• **PROBLEM**:
Exact copy, pictures excluded: output the lines from the opening of the entries through the line bearing "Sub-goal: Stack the".

• **DATASET EXCERPTS**:
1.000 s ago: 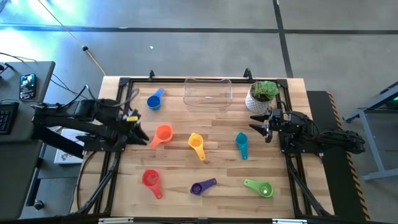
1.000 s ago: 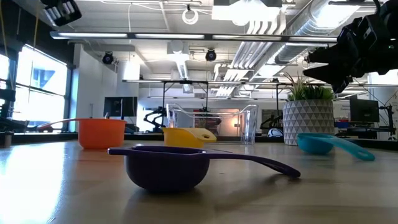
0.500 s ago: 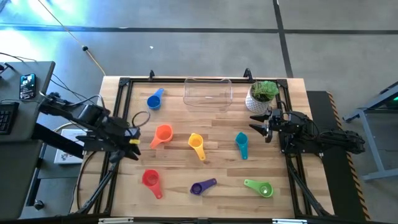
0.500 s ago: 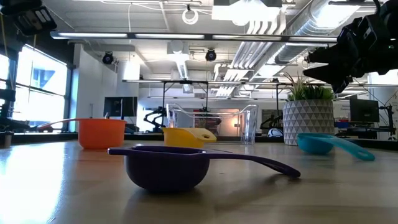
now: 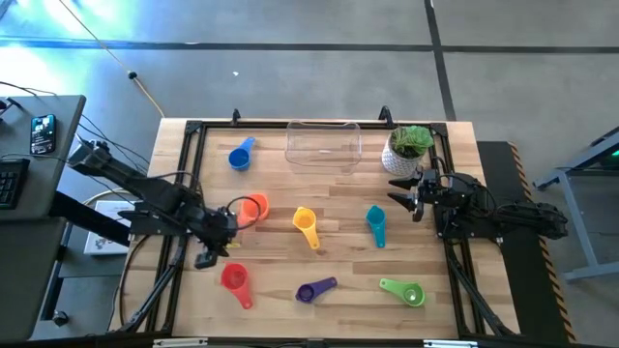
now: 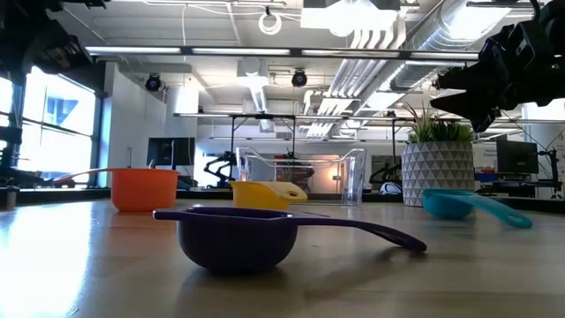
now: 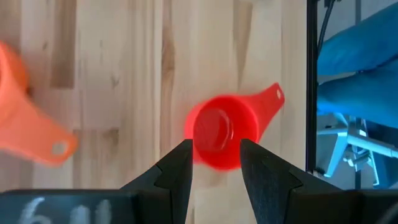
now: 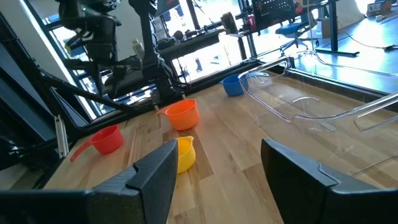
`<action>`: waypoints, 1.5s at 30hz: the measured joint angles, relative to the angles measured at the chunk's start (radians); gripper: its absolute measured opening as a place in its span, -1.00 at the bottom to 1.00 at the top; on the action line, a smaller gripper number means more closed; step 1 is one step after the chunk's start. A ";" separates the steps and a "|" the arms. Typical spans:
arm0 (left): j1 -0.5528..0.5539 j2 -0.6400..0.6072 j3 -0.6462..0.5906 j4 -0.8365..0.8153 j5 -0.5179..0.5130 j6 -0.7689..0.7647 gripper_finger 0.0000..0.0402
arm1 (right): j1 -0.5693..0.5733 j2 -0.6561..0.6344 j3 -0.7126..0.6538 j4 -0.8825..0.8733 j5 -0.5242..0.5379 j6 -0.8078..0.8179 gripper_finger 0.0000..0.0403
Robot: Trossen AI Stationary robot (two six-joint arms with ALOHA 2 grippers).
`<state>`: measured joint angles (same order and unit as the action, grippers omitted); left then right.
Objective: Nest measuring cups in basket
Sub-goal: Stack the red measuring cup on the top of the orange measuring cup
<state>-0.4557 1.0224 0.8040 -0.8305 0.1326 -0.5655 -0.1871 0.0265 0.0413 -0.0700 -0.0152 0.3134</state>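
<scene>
Seven measuring cups lie apart on the wooden table: blue (image 5: 239, 156), orange (image 5: 253, 209), yellow (image 5: 306, 225), teal (image 5: 375, 222), red (image 5: 235, 280), purple (image 5: 314, 290) and green (image 5: 404, 290). The clear basket (image 5: 323, 145) stands at the far edge with nothing in it. My left gripper (image 5: 217, 242) hangs open above the table between the orange and red cups, slanting down. In its wrist view the red cup (image 7: 221, 130) lies bowl up, just beyond the fingers (image 7: 214, 146). My right gripper (image 5: 401, 190) waits open and level by the right edge.
A white pot with a green plant (image 5: 407, 150) stands at the far right, between the basket and my right gripper. Black frame rails (image 5: 190, 174) run along the table's edges. Bare wood lies between the scattered cups.
My left gripper has swung in from the table's left edge toward the near side and gone down. It has tipped from nearly level to a steep downward slant, ending over the spot between the orange and red cups. No cup has moved.
</scene>
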 joint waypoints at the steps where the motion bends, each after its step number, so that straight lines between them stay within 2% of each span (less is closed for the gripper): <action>1: 0.000 0.020 0.000 0.026 -0.001 0.000 -0.39 | 0.000 0.000 0.000 0.000 0.000 0.000 0.10; 8: 0.000 0.143 0.000 0.125 -0.004 -0.003 -0.39 | 0.000 0.000 0.000 0.000 0.000 0.000 0.10; 26: -0.071 0.336 -0.001 0.133 -0.016 -0.007 -0.39 | 0.000 0.000 0.000 0.000 0.000 0.000 0.10; 30: -0.072 0.371 -0.001 0.127 -0.050 -0.009 -0.39 | 0.000 0.000 0.000 0.000 0.000 0.000 0.10; 45: -0.072 0.451 -0.001 0.129 -0.048 -0.003 -0.39 | 0.000 0.000 0.000 0.000 0.000 0.000 0.10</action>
<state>-0.5274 1.4731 0.8032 -0.7013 0.0841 -0.5682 -0.1874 0.0269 0.0410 -0.0696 -0.0151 0.3134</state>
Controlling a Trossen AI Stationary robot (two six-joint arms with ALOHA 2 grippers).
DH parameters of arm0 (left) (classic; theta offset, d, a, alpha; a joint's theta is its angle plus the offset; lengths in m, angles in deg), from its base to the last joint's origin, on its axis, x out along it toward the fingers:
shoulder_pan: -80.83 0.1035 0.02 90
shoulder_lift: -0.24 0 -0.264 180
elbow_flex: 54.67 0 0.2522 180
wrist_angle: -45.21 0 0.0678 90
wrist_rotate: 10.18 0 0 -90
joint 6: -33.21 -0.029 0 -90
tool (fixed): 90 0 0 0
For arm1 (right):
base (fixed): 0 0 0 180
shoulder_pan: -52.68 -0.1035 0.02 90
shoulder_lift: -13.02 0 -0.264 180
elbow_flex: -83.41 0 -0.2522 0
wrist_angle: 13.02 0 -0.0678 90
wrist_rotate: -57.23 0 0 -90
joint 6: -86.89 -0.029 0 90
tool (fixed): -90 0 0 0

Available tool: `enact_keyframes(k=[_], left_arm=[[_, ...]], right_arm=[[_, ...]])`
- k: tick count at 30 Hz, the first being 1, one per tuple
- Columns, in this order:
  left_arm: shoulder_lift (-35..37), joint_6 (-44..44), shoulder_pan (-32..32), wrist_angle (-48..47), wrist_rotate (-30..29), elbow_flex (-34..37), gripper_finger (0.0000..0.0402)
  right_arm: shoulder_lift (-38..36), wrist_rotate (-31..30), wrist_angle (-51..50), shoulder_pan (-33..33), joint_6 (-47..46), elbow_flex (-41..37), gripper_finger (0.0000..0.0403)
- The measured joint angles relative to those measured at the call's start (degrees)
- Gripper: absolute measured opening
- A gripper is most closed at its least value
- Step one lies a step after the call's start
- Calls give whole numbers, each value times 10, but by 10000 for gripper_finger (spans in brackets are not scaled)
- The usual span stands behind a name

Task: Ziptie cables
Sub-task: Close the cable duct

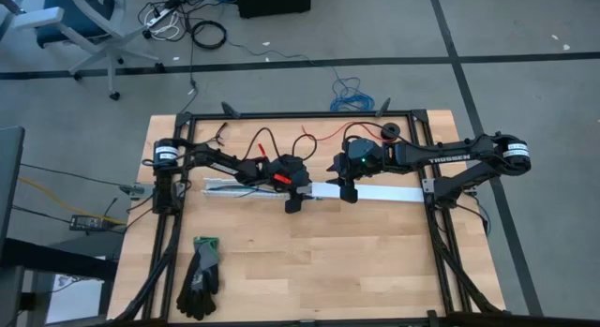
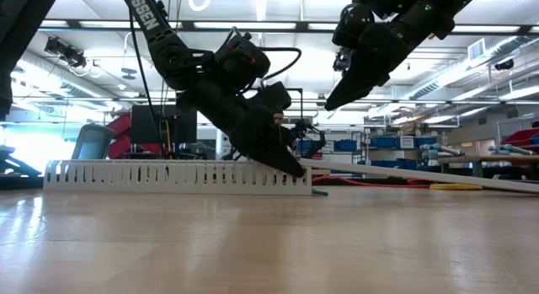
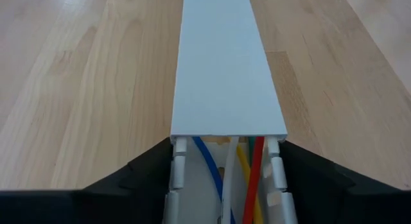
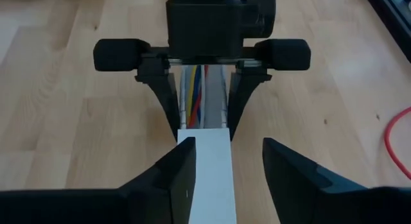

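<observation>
Cables (image 3: pixel 247 179) in slotted channel (image 3: pixel 176 179)

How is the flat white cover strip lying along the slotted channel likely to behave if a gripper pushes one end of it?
The white cover strip looks long, thin and flat, so it would probably slide rather than roll. In the low view its far end rises off the table, suggesting it is light and fairly stiff. The left gripper straddles the slotted channel, which may steady it.

Left gripper (image 1: pixel 296 192) straddling the white channel (image 1: pixel 244 186) mid-table, right gripper (image 1: pixel 349 186) just right over its lid (image 1: pixel 389 193), gloves (image 1: pixel 201 275) near left, bare tabletop (image 1: pixel 328 261) near.
</observation>
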Motion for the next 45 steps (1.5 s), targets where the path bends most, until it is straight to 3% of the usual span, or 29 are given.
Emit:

• **RESPONSE**:
1.000 s ago: 
1.000 s ago: 
0.500 s ago: 
0.500 s ago: 
now: 
now: 
now: 
now: 
`<action>`: waypoints, 1.5s at 30hz: the measured joint angles, relative to the angles measured at the chunk's start (radians); gripper: its absolute measured opening as a place in its span, -1.00 at the bottom to 1.00 at the top; on the action line, a smaller gripper number means more closed; step 1 is one step after the chunk's start. A ";" separates the steps and a "|" the arms. Typical spans:
arm0 (left): j1 -0.5528..0.5539 j2 -0.6400..0.6072 j3 -0.6462..0.5906 j4 -0.8365..0.8153 j5 -0.5179..0.5130 j6 -0.7689..0.7647 gripper_finger 0.0000..0.0402
arm1 (right): j1 -0.5693..0.5733 j2 -0.6561..0.6344 j3 -0.7126..0.6538 j4 -0.8825..0.8733 j5 -0.5242..0.5379 j6 -0.8078..0.8179 gripper_finger 0.0000..0.0403
Robot: Trossen AI Stationary robot (two six-joint arms with ALOHA 2 grippers).
`<state>`: measured joint angles (same order and unit as the action, grippers omitted); left then right.
Objective: Nest measuring cups in basket
Sub-goal: Stack the red measuring cup on the top of the orange measuring cup

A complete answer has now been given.